LIBERIA: Pres. Sirleaf Highlights Ebola Plight

President Ellen Johnson Sirleaf says the country’s development agenda has been interrupted by the Ebola outbreak.

She observed that the Ebola pandemic which started in March and returned with intensity in June, has now spread to all the 15 political sub-divisions of the country.

In her statement on Thursday from Monrovia via video link to Washington at the High Level Event on the Impact of the Ebola crisis, President Sirleaf pointed out that with limited understanding of the disease, low human capacity and slow international response, the disease quickly outpaced the country’s ability to contain it.

The President said as a result, the disease spread to all the country’s political sub-divisions, claiming the lives of over 2,199, including 92 health care workers, while a further 6,689 citizens are being traced as contacts.

“Affecting our neighbors in Guinea and Sierra Leone, as well, restrictions imposed on air and sea travel resulted in increased cost of travel and increased commodity prices affecting the poor,” she added.

She said with support from development partners and the international community, efforts are being made to contain the epidemic.  

The Liberian leader continued: “we face huge challenges to ensure controlled treatment, robust contact tracing and vigorous case management to stop transmission.”

According to the Liberian leader, citizens need to do more to change habits and attitudes through advocacy and community mobilization. She insisted that citizens need to make sure that bodies are promptly removed from the streets of cities and homes of their families.

She reiterated that more than ever, the country needs qualified and dedicated staff to join the fight against Ebola and to ensure that it all comes together immediately.

“Today, with better knowledge and capacity, and robust support from partners, including the institutions you represent, we are a bit more confident that our collective response will turn the curve away from the dire projections”, President Sirleaf observed.

The Liberian leader outlined several factors that must be instituted to contain the disease in a more timely and decisive response. “This means the construction of treatment and testing and burying centers within a time-frame of one month. By mid-November all such facilities should become fully functional with staffed health workers, both local and expatriate. “

She also stressed the need for more resources to establish community care centers with ownership and participation by communities themselves.

Secondly, President Sirleaf stressed the need to improve and strengthen the regular healthcare delivery system because many of the deaths recorded resulted from regular deaths of those who had no access to closed or non-functional health facilities.

The Liberian Chief Executive noted that this will also require support for compensation to healthcare workers who for fear of the risk involved have refused or are reluctant to return to work.

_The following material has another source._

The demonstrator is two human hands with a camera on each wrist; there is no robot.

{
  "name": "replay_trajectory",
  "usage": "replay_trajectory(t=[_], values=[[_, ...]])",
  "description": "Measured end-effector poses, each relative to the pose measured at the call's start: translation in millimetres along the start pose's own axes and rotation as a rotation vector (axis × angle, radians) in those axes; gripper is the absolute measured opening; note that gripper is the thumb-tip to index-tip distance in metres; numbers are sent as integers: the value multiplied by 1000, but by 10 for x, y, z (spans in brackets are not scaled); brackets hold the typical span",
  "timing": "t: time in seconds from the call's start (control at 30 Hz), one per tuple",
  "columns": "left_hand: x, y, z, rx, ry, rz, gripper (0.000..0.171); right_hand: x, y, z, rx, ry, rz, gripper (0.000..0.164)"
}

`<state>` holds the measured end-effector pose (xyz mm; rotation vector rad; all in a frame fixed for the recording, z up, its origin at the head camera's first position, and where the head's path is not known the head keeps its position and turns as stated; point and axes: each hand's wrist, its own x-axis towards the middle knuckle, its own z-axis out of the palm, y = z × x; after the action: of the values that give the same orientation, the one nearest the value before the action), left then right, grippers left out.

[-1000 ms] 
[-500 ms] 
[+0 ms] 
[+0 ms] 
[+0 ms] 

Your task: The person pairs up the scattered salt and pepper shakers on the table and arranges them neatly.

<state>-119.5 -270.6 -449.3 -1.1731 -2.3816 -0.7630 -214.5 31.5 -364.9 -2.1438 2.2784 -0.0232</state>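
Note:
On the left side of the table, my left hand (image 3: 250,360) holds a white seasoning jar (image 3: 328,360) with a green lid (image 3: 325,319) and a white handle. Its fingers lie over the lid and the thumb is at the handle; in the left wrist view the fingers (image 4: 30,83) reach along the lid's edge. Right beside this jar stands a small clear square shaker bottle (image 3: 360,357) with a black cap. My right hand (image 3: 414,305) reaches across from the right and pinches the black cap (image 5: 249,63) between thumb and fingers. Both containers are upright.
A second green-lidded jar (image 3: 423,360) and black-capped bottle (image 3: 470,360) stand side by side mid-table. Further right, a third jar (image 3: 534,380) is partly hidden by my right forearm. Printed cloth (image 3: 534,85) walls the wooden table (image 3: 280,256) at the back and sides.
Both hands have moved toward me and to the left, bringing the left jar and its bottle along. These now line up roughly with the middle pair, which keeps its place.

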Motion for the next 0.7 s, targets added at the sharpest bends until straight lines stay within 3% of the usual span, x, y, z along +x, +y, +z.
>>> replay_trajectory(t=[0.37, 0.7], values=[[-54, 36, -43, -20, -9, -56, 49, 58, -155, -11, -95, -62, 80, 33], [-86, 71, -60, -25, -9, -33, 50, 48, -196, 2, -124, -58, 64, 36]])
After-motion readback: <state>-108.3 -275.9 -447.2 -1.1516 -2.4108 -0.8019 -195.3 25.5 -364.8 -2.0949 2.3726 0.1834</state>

On the third count she said, “we must mitigate the economic consequences of the Ebola crisis which have caused a shifting of resources from ongoing operations under our Agenda for Transformation.”

She said this will require stimulation of the country’s productive sectors, particularly agriculture. The President said this will also require significant support to completion of ongoing infrastructure projects primarily power, roads, ports and water which are vital to improved access to and quality of health care.

“Finally, I want you to know that our Government remains firm in its commitment and resolve to meet the challenges of this crisis by ensuring a fully integrated coordination and decision-making structure around a unified strategy and implementation mechanism with full transparency and accountability involving both domestic and expatriate accounting and auditing institutions,” she said.

She then extended her appreciation to all for the tremendous support Liberia received “as we travelled the road of economic and social recovery and for joining us in meeting the challenges of the Ebola crisis ensuring that our renewed healthcare system will prevent a recurrence and our economic gains are restored.”